TASK REQUIREMENTS
The lines to copy run from the one containing "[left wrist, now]" through the last line of the listing; copy them exactly and nothing more.

DATASET EXCERPT
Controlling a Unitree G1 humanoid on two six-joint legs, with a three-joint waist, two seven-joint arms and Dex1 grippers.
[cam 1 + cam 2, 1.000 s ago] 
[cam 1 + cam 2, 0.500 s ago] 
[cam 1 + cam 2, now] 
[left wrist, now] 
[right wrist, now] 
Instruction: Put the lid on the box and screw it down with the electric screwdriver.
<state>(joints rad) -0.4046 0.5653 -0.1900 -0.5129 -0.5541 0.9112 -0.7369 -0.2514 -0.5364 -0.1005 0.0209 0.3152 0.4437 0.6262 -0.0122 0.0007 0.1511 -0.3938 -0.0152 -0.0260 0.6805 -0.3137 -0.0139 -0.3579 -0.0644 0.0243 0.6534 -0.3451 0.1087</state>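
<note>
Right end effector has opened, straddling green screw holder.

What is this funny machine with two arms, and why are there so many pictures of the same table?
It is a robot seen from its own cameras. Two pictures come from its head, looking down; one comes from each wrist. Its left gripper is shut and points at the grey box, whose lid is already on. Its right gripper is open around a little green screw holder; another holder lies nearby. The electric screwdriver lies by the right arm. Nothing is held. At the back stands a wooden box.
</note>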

SOLUTION FOR THIS EXERCISE
[left wrist, now] 
[right wrist, now] 
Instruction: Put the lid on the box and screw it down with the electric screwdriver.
<state>(joints rad) -0.4046 0.5653 -0.1900 -0.5129 -0.5541 0.9112 -0.7369 -0.2514 -0.5364 -0.1005 0.0209 0.3152 0.4437 0.6262 -0.0122 0.0007 0.1511 -0.3938 -0.0152 -0.0260 0.6805 -0.3137 -0.0139 -0.3579 -0.0644 0.0243 0.6534 -0.3451 0.1087</state>
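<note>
Right end effector has opened, straddling green screw holder.

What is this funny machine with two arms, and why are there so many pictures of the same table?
It is a robot seen from its own cameras. Two pictures come from its head, looking down; one comes from each wrist. Its left gripper is shut and points at the grey box, whose lid is already on. Its right gripper is open around a little green screw holder; another holder lies nearby. The electric screwdriver lies by the right arm. Nothing is held. At the back stands a wooden box.
</note>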

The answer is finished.